• [Exercise details]: Pull each line containing "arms" from the data.

○ ○ ○

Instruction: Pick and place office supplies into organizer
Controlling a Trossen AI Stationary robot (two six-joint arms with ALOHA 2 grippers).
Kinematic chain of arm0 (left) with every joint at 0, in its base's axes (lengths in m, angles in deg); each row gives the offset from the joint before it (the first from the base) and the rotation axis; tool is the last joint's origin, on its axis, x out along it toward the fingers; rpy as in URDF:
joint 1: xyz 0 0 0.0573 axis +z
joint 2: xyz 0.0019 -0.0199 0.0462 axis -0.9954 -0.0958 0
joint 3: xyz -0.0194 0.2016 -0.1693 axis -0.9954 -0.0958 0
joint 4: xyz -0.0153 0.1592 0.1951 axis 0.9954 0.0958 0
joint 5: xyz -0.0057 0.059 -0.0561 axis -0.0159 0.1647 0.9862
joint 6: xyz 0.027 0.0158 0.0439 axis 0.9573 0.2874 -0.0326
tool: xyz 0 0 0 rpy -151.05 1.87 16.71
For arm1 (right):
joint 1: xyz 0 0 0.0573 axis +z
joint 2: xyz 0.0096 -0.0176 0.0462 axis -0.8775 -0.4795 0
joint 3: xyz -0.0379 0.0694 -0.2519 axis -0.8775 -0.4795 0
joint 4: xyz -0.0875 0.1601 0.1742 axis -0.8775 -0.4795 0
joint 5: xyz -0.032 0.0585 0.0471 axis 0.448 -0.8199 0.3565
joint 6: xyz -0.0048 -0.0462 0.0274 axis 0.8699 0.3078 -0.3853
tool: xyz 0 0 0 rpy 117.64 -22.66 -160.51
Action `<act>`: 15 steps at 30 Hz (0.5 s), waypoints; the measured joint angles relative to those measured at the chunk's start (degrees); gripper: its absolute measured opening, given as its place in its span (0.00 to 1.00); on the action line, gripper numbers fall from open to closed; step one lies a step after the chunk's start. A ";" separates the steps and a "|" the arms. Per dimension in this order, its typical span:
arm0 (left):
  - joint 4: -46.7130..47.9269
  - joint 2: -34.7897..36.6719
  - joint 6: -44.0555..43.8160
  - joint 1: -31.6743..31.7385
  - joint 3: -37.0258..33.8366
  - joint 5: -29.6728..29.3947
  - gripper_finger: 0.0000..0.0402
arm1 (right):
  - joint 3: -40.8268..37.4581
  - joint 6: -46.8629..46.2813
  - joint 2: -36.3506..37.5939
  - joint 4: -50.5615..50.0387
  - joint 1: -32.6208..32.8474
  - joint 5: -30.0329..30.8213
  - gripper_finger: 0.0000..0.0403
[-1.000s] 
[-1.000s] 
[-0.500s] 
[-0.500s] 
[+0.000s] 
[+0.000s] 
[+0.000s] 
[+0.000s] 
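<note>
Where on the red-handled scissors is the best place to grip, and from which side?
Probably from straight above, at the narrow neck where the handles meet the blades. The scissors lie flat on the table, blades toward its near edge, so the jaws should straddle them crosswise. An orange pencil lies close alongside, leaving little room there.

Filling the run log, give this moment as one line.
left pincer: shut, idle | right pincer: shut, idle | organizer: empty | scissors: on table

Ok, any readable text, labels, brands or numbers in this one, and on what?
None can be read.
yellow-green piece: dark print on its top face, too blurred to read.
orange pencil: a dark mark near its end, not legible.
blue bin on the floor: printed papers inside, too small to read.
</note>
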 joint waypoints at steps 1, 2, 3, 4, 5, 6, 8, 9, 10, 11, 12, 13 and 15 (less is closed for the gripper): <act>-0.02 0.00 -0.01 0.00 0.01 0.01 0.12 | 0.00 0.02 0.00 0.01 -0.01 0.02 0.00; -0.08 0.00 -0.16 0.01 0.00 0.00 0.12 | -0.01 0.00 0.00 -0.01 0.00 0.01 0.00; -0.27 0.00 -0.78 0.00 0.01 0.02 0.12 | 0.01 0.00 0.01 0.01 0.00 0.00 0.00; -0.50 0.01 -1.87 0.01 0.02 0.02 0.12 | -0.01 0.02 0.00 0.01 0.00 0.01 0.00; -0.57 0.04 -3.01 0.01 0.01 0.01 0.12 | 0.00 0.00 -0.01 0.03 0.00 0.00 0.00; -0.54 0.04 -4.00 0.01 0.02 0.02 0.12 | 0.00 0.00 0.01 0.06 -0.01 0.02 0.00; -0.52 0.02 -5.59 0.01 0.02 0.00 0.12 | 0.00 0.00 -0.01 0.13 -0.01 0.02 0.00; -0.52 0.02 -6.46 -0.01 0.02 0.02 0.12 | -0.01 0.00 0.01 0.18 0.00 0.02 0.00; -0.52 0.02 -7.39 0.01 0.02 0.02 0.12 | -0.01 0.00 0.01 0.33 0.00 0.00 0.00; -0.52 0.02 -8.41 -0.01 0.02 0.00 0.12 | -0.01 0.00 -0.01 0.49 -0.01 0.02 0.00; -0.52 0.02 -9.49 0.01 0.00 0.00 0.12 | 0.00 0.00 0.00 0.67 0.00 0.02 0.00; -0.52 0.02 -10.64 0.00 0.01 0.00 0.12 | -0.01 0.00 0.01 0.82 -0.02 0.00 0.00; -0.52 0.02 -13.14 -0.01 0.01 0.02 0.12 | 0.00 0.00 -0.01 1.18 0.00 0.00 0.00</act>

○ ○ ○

• [Response to this task]:
Controlling a Trossen AI Stationary robot (two six-joint arms with ALOHA 2 grippers).
Action `<act>`: 15 steps at 30 Hz (0.5 s), waypoints; the measured joint angles relative to those measured at the chunk's start (degrees); gripper: its absolute measured opening, given as its place in its span (0.00 to 1.00); on the action line, gripper numbers fall from open to closed; step one lies a step after the chunk's start. A ";" separates the steps and a "|" the arms. Per dimension in this order, its typical span:

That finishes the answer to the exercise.